AT&T Inc. is aiming to announce an agreement to acquire DirecTV by tomorrow, according to a person familiar with the matter, adding satellite-TV subscribers as the biggest competitors in the pay-TV industry bulk up.
Both boards are scheduled to vote today on the terms, said the person who asked not to be identified because the information is private. While the two sides had expected the deal to take longer, they made progress on key structures of the transaction in recent days, two people said.
The purchase, which people have said would value DirecTV at about $50 billion, would give AT&T a national satellite-TV provider to combine with its U.S. wireless service and phone and high-speed Internet offerings. AT&T Chief Executive Officer Randall Stephenson is using deals to get bigger as competitors Comcast Corp. and Time Warner Cable Inc. plan their own merger and as consolidation accelerates across the entire communications industry.
Brad Burns, a spokesman for AT&T, declined to comment. Darris Gringeri, a spokesman for DirecTV, didn’t respond to requests for comment. BuzzFeed reported yesterday that the companies were on track to announce the acquisition today.
DirecTV, which doesn’t have its own phone service or a competitive Internet offering, is under rising pressure to find a partner as more viewers go online for video and the pool of traditional pay-TV customers shrinks in the U.S.
Under the plan being discussed, management of DirecTV, the largest U.S. satellite-TV provider, will continue to run the company as a unit of AT&T, people familiar with the matter said last week. DirecTV CEO Mike White is likely to retire after 2015, the people said.
Price Talk
A price could come in close to $95 a share, depending on how much cash or stock is in the transaction, another person said last week. The person said White’s future after a merger is also still being negotiated. The price could go as high as $100 a share, two other people said at the time.
With its shares up 25 percent this year to $86.18, DirecTV had a market value of about $43 billion on May 16 and had about $18 billion in net debt as of March 31. AT&T is valued at about $191 billion and had net debt of about $76 billion at the end of March.
The question with all of the potential tie-ups in the communications industry is whether regulators will allow them. Comcast’s takeover of Time Warner Cable hasn’t been approved yet.
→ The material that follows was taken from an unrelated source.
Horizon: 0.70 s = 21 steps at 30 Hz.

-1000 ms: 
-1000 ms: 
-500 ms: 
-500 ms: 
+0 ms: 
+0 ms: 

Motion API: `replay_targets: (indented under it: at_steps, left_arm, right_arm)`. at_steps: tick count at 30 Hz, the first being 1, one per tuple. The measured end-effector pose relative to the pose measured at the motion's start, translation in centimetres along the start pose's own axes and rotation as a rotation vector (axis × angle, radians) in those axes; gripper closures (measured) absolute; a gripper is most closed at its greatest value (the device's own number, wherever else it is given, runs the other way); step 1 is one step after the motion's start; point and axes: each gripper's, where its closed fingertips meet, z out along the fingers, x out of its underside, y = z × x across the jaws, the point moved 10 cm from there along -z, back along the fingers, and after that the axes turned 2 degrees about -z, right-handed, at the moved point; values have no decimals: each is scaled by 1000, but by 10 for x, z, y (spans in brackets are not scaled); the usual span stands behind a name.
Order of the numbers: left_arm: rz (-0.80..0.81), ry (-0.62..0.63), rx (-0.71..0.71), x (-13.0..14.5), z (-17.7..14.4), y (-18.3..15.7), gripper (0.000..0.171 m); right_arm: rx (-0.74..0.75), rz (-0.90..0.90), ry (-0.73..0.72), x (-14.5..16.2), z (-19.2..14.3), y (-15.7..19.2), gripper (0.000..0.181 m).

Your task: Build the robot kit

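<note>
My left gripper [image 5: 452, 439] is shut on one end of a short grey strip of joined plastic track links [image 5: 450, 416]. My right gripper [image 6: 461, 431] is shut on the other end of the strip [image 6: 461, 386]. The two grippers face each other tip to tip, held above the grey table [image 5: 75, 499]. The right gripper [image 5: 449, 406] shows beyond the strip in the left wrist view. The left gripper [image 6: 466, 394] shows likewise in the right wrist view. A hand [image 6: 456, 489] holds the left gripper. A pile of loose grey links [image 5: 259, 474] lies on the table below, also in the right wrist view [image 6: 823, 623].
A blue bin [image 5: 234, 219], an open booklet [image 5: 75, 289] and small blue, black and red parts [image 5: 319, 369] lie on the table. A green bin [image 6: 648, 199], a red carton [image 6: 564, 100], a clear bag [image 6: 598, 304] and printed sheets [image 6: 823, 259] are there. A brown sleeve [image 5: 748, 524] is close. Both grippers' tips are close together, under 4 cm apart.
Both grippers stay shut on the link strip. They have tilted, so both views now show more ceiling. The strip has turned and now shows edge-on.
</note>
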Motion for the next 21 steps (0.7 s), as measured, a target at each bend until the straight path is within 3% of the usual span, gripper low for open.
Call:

A merger of DirecTV and satellite-TV rival Dish Network Corp. was blocked more than a decade ago, and AT&T had to abandon a purchase of T-Mobile in the U.S. several years ago in the face of antitrust opposition.
Termination Fee
The need for regulatory approval makes the size of a termination fee important in the AT&T-DirecTV deal structure. The breakup fee would to go DirecTV from AT&T if the deal falls apart for various reasons, including being blocked by regulators on antitrust grounds. In AT&T’s failed effort to acquire Deutsche Telekom AG’s T-Mobile U.S. unit in 2011, the company paid out $3 billion in cash plus wireless frequencies and a roaming agreement.
DirecTV and AT&T are planning on a 12-month regulatory process to review the deal, a person with knowledge of the matter has said.
DirecTV would give AT&T, the second-biggest U.S. mobile- phone carrier, a pay-TV business that’s expanding in Latin America and that’s getting U.S. customers to pay increasingly higher monthly bills. DirecTV’s exclusive content includes the National Football League Sunday Ticket package and products such as Genie, a multiroom digital video recorder. DirecTV has 20.3 million U.S. customers and 18.1 million in Latin America, including Sky Mexico, of which it owns 41 percent.
America Movil
Getting ownership of DirecTV’s Latin American units would cause a conflict for AT&T, which holds an 8 percent stake in America Movil SAB -- a direct competitor to DirecTV in countries including Brazil and Colombia. DirecTV’s Latin America operation includes the minority stake in Sky Mexico, which is controlled by Grupo Televisa SAB, one of America Movil’s biggest rivals.
Comcast’s plan to acquire Time Warner Cable will create an even bigger provider of both TV and Internet in the U.S. In March, AT&T’s Stephenson called the Time Warner Cable takeover an “industry-redefining deal.”
A deal with DirecTV shows that AT&T has turned its attention back to the U.S. market since the Time Warner Cable takeover was announced. AT&T had previously explored wireless opportunities in Europe, such as acquiring Vodafone Group Plc.
Since then, Bloomberg reported in March that DirecTV had also drawn merger interest from Dish Chairman Charlie Ergen. While a DirecTV merger is tempting, the U.S. satellite-TV rival is too expensive to pursue, Ergen said earlier this month on a conference call to discuss first-quarter earnings.
One of the biggest beneficiaries of DirecTV’s rally this year is Warren Buffett’s Berkshire Hathaway Inc., thanks to a stake built by his deputy stock pickers at about half the current price. Berkshire had about 34.5 million shares as of March 31, a regulatory filing showed last week.